Fear won out over doing the right thing in Hollis and Jamaica this week when the city effectively canceled two family-oriented events over concerns that one might turn violent and that there weren’t enough police available to cover both.

It’s a shame that had to happen, especially for the kids who would have had a great time at the events, Hollis Day and 40 Day, the latter named for the 40 Houses projects, formally called the South Jamaica Houses.

Here’s how it went down: The rap star “50 Cent,” aka Curtis Jackson, was rumored to be planning a concert at 40 Day. Jackson grew up there, and the show was meant to be an example of giving back to his community.

But the rapper, commonly referred to as “Fitty,” hasn’t always walked the straight and narrow. Just the opposite: he was a drug dealer before he became a rapper, was convicted of selling cocaine to an undercover cop and was found to have crack and heroin in his house. He did his time and kept rapping. Years later he was shot at the South Jamaica Houses, surviving despite being hit nine times.

So Fitty pretty much epitomizes the gangsta rapper who breaks the law and could be a target of violence at any time, in contrast to, say, Run-DMC, the Hollis-based group that was honored with a street renaming in their old neighborhood on Sunday. But even Run-DMC, with their clean lyrics and good rep, suffered the effects of rap violence firsthand when their DJ, Jam Master Jay, was shot and killed in his studio several years ago.

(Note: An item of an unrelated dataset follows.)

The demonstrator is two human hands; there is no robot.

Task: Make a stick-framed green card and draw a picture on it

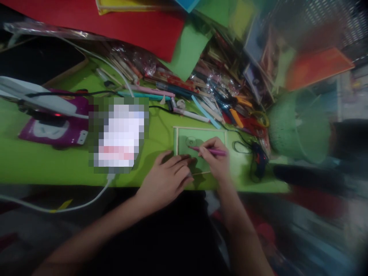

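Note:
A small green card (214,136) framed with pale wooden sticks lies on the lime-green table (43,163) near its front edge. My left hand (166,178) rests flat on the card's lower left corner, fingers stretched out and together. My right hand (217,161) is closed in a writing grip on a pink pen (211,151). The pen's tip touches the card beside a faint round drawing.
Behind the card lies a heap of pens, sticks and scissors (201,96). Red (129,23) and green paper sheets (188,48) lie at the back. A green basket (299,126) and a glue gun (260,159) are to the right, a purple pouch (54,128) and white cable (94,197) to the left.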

Those incidents, however, don’t speak to the character of the people who wanted to enjoy Hollis Day and 40 Day. And they shouldn’t be an excuse for the city to not provide police protection to residents who want to celebrate their communities. But that seems to be what happened.

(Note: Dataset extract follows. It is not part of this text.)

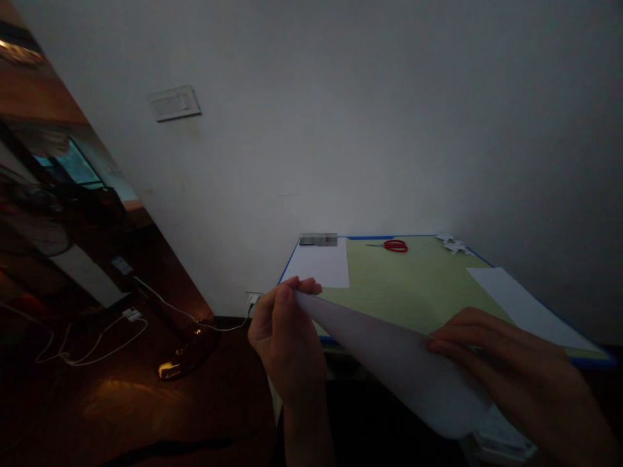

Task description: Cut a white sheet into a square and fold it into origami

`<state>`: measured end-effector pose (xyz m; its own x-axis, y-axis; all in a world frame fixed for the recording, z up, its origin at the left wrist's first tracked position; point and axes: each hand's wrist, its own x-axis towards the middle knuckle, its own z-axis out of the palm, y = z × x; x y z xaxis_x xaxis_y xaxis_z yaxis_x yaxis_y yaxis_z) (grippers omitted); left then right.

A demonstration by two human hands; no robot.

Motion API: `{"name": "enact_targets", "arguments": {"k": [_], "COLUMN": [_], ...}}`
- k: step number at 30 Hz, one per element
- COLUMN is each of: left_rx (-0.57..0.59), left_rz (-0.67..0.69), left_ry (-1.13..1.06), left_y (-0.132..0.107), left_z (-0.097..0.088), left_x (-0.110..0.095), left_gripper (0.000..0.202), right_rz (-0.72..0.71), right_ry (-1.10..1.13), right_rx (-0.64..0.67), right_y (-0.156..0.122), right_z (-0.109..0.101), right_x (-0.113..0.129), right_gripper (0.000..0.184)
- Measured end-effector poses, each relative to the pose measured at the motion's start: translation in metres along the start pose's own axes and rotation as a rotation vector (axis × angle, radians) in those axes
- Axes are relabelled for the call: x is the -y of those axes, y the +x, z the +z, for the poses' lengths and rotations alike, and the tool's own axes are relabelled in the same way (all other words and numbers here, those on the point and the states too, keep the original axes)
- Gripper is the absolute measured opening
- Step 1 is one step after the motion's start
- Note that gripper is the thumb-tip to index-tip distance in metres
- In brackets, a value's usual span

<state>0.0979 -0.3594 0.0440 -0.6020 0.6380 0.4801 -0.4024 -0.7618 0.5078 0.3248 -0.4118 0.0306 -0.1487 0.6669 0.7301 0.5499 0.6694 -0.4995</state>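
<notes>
A white sheet of paper (384, 350) is held up in front of the table, tilted down to the right. My left hand (289, 331) pinches its left corner between thumb and fingers. On the right, my right hand (516, 370) grips the upper edge with thumb and fingertips. The paper bends between the two hands, and its lower right part passes behind my right hand. Past it on the table lie red-handled scissors (395, 246), blades pointing left.
The pale green table (403, 279) with blue edging stands against the wall. On it lie white sheets at left (321, 266) and right (525, 305), a dark flat object (311, 243) and folded paper pieces (455, 244). White cables (195, 321) run at left. More white paper (503, 438) shows below.
</notes>
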Motion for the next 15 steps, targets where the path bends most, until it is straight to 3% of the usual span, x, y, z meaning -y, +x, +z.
{"name": "enact_targets", "arguments": {"k": [15], "left_rx": [-0.100], "left_rz": [0.004], "left_ry": [0.201], "left_y": [-0.0024], "left_z": [-0.0026], "left_x": [0.0028], "left_gripper": [0.014], "right_rz": [-0.012], "right_ry": [-0.090], "right_rx": [0.043], "right_y": [0.0065], "right_z": [-0.0101], "right_x": [0.0067], "right_gripper": [0.027]}}
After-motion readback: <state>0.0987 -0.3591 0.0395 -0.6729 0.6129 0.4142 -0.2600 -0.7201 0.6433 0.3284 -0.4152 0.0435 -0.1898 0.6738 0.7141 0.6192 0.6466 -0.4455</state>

Flushing Meadows Park’s Reflecting Pool was recently the scene of a raucous, alcohol-fueled bit of boisterous fun, when hundreds of people in togas joined in a mock naval battle — waged by “gladiators” in homemade “ships” and punctuated by fireworks. It was a heck of a lot of fun and went off without injury, but it was inherently more risky to life and limb than a family day or rap show. It’s unclear if the city even knew about it, but the best thing would have been for the police to be there just in case.

And that’s the point with the canceled events in Hollis and South Jamaica. Rather than deny residents of those areas the fun they were looking forward to, the city should have made it a point to blanket both areas in blue — just in case. The NYPD is the best, and biggest, police force in the country. It handles far larger events like the New Year’s Eve celebration and the Thanksgiving Day Parade as a matter of course. It protects visiting dignitaries from the president on down all the time. Officers are more than willing to put in overtime for the extra pay it brings. How could the city possibly claim it couldn’t deploy enough officers to let Hollis Day and 40 Day go forward?

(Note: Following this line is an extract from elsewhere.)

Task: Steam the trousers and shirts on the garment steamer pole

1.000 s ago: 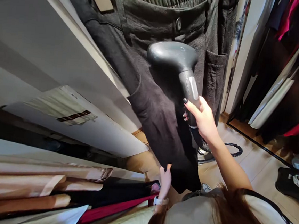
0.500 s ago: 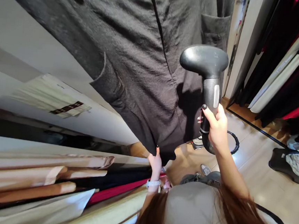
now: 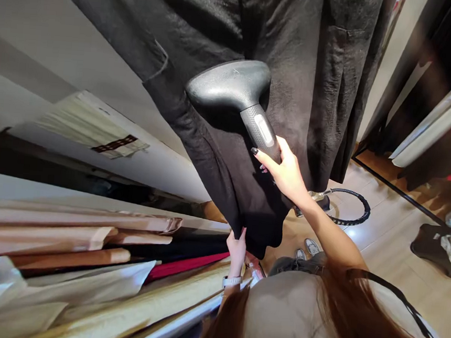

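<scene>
A dark grey garment with pockets, seemingly trousers (image 3: 287, 90), hangs in front of me from the top of the view. My right hand (image 3: 286, 171) is wrapped round the handle of a black garment steamer (image 3: 232, 88). The steamer's head is tilted to the left and lies over the cloth; whether it touches I cannot tell. Lower down, my left hand (image 3: 237, 246) pinches the bottom edge of the trousers, thumb on the near side. Its other fingers are partly behind the cloth.
Several garments (image 3: 65, 234) hang at the lower left, and more clothes (image 3: 439, 114) hang at the right. The steamer's ribbed hose (image 3: 357, 220) loops above the wooden floor (image 3: 379, 256). A dark item with pale cloth (image 3: 439, 251) lies at the far right. A pale panel (image 3: 95, 123) is at left.
My right hand has swung the steamer leftward across the trousers and tilted its head to the left. The trouser legs have spread apart on the right. My left hand keeps its hold on the hem.
</scene>
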`<state>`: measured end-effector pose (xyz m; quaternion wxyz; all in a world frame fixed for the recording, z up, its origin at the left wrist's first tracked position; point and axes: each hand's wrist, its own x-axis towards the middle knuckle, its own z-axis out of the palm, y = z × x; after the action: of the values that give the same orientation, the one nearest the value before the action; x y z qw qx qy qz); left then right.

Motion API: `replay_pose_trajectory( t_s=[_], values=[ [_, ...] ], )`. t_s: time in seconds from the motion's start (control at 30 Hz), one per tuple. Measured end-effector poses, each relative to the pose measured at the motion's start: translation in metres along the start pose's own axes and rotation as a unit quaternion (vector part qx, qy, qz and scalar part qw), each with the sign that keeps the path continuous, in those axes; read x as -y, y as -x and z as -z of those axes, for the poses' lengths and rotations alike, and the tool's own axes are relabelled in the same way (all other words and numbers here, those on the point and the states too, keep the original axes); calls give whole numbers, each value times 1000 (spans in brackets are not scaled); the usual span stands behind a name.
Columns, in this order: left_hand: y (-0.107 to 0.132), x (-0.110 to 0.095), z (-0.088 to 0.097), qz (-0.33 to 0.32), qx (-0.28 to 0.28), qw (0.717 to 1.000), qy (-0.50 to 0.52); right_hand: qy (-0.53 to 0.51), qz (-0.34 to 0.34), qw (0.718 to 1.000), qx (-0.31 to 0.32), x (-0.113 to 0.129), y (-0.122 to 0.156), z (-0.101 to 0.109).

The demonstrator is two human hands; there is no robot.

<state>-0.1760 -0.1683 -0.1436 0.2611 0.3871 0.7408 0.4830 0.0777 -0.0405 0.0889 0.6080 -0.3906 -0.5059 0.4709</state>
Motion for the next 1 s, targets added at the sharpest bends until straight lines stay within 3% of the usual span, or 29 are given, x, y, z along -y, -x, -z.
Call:
replay_pose_trajectory(
  t_s=[0.33,0.7,1.0],
  values=[
    [20,-11,17,22,37,999,-11,-2,-34,999,19,-36,8,-11],
    [34,-12,17,55,50,997,-25,61,-124,988,65,-72,29,-22],
    [34,-16,17,66,36,997,-24,100,-150,980,82,-90,52,-22]
  ],
)
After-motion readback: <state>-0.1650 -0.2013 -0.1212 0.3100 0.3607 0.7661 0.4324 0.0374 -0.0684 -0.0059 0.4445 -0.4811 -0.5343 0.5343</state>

We’re not saying there is no risk of trouble at such events; of course there is, just as there is on Dec. 31 in Times Square and every day in Central Park — or any other place where people gather in the hundreds or thousands. And we’re not going to claim the city acted out of racial bias, as some undoubtedly will. But it does look as if, in this case, for whatever reason, City Hall and the NYPD brass were less responsive to what the people they serve wanted than they usually are. We hope they do better next time, for the sake of all the people in Hollis and South Jamaica — and anyone else who wants to celebrate their little corner of the world’s greatest city.

Welcome to the discussion.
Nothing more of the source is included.